Virginia ignored these differences and then concluded that they didn’t exist. I wonder if the upcoming Indiana review will ignore these stubborn facts, as well. Reject the standards, Governor, if you see some political advantage, you have the power to do so. Just don't mislead Indiana parents with claims that past Indiana standards are as high as the standards you are taking a pause on. They're not. 

2 comments:

Drinda Williams said...

Frustrated, outraged, sad...I am just not sure what I feel as I read this, Dr. Shanahan. And I don't even live in Indiana! When I think about the CCSS, I visualize great teachers across our country, with shoulders against a common wheel, pushing in the same direction. What a lot of potential that holds for our children and for our nation! Even as I read the headline of this post, I was building my case as to why Indiana's move is a bad idea. As I read through your comments, I see every one one of my arguments clearly articulated. I just hope educators, parents, colleges and employers get to work and thwart the governor's plan. Come on, Indiana--don't be derailed by political roadblocks!

Tim Shanahan said...

Drinda--

I feel your pain. What's important to remember is that this opposition is not about the standards themselves, it is not about teachers or even what might be best for kids. It is about political power--who has it, who wants it, and who should have it. I'm not saying those political issues don't affect us or don't matter, but they have nothing to say about the educational issues that we are all working hard at.

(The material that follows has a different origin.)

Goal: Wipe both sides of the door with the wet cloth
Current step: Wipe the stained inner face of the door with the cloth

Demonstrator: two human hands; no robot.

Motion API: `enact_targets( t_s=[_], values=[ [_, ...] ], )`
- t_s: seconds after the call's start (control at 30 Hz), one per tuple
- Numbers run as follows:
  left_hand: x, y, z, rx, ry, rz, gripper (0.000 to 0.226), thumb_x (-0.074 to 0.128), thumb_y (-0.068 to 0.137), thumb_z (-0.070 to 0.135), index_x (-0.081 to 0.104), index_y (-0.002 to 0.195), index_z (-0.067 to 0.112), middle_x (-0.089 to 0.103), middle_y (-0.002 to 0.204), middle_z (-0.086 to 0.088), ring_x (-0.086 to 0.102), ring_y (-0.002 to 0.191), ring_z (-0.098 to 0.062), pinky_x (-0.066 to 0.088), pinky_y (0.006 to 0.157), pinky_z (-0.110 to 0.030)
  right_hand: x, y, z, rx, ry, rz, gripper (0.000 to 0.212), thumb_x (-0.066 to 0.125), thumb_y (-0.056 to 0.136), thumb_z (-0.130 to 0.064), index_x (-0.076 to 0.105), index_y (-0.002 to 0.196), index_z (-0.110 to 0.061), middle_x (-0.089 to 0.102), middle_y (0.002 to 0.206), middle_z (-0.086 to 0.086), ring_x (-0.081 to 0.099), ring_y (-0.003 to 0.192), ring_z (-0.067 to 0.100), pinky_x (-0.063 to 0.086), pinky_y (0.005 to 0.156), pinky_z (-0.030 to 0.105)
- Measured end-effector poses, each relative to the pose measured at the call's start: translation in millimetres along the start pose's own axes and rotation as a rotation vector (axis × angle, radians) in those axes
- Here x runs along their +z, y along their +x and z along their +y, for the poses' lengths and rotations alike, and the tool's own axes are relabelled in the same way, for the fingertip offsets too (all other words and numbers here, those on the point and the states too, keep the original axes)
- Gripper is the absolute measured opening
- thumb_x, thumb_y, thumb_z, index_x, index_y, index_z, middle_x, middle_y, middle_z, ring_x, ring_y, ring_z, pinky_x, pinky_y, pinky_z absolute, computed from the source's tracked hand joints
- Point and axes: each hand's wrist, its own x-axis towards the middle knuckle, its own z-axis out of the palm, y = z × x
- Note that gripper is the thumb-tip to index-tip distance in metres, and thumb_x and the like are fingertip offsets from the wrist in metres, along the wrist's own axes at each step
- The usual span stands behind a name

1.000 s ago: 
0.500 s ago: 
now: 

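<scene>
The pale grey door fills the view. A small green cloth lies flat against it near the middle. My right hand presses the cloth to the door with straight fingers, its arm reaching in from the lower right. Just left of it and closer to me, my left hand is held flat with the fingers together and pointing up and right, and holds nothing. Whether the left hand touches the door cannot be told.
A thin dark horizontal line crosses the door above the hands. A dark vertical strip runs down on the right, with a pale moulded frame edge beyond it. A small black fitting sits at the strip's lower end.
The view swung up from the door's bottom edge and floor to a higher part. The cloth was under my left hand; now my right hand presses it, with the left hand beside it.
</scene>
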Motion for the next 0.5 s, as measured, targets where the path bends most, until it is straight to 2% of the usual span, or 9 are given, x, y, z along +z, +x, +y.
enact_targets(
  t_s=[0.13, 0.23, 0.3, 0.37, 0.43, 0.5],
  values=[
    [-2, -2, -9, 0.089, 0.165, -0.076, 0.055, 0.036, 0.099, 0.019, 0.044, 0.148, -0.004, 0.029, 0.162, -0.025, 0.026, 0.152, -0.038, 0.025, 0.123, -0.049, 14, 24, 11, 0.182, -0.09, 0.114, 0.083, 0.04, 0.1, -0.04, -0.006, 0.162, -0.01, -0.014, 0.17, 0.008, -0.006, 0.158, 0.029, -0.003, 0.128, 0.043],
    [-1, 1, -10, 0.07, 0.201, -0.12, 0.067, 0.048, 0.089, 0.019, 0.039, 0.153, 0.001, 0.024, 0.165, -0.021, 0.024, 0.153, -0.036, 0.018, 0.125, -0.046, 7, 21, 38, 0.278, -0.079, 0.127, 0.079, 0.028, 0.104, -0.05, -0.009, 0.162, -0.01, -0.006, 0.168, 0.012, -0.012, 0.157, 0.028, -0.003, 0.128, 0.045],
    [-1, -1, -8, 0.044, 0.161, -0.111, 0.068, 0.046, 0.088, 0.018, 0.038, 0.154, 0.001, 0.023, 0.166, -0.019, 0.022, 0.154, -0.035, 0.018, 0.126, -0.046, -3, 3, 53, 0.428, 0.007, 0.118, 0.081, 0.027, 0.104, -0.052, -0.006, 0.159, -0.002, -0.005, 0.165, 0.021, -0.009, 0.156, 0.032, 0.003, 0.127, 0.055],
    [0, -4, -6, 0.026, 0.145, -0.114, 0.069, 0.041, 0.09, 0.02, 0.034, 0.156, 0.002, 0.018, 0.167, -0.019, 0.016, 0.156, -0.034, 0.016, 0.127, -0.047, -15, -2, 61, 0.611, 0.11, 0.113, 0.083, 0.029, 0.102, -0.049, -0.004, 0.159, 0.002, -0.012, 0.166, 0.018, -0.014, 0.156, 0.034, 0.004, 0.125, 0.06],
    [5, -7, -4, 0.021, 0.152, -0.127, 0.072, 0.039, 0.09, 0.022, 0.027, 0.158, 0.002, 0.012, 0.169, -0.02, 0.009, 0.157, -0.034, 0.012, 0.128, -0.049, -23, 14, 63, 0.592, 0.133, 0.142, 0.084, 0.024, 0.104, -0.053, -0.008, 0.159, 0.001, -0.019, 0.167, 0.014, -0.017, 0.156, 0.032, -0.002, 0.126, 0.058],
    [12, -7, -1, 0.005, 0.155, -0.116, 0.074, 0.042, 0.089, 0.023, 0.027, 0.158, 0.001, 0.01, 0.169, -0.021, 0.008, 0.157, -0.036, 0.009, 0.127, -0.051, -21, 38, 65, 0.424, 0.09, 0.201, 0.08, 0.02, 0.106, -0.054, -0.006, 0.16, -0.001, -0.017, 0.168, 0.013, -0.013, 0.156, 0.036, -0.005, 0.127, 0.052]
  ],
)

I must admit I have been surprised that there has not been much (any?) debate in the educational community about the soundness of the standards in terms of pedagogy. I have even been surprised that there hasn't been more discussion among employers and universities about the soundness of the new goals. I suspect that whatever legitimate educational issues may someday emerge, part of the silence is the deep sense held by so many of us that our current standards have not been satisfactory, that whatever the faults of common core, it definitely takes us in a better direction (we can make corrections later).

The politicians are checking out the standards to see if it is an issue that arouses strong public response (that can then be exploited by the politicos to use towards their own purposes). If it does, there will be more states following Indiana. If there isn't much response, Indiana itself might scramble back onto the train. Time will tell.